Smart Persistence and Accessibility of Genomic and Clinical Data

The continuous growth of experimental data generated by Next Generation Sequencing (NGS) machines has led to the adoption of advanced techniques to intelligently manage them. The advent of the Big Data era posed new challenges that led to the development of novel methods and tools, which were initially born to face with computational science problems, but which nowadays can be widely applied on biomedical data. In this work, we address two biomedical data management issues: (i) how to reduce the redundancy of genomic and clinical data, and (ii) how to make this big amount of data easily accessible. Firstly, we propose an approach to optimally organize genomic and clinical data by taking into account data redundancy and propose a method able to save as much space as possible by exploiting the power of no-SQL technologies.

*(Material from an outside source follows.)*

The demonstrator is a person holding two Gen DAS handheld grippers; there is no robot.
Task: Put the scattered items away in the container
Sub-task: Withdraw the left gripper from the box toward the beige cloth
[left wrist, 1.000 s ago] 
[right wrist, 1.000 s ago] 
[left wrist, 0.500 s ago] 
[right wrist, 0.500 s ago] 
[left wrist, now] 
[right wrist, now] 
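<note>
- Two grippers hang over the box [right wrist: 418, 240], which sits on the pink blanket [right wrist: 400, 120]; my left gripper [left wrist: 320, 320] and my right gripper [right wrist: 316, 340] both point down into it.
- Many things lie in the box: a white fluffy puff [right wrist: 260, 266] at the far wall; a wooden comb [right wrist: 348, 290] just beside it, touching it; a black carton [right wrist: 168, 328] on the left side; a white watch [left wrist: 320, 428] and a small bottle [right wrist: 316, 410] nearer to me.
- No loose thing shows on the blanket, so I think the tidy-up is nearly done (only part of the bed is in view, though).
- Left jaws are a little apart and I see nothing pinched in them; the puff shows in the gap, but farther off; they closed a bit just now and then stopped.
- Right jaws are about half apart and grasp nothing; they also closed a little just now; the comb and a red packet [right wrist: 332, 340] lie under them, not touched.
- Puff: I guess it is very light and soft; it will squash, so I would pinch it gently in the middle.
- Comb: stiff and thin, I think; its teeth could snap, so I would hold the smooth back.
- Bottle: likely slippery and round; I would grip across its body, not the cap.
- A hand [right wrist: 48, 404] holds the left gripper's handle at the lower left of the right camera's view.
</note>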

Then, we propose design principles for organizing biomedical data and make them easily accessible through the development of a collection of Application Programming Interfaces (APIs), in order to provide a flexible framework that we called OpenOmics. To prove the validity of our approach, we apply it on data extracted from The Genomic Data Commons repository. OpenOmics is free and open source for allowing everyone to extend the set of provided APIs with new features that may be able to answer specific biological questions. They are hosted on GitHub at the following address https://github.com/fabio-cumbo/open-omics-api/, publicly queryable at http://bioinformatics.iasi.cnr.it/openomics/api/routes, and their documentation is available at https://openomics.docs.apiary.io/.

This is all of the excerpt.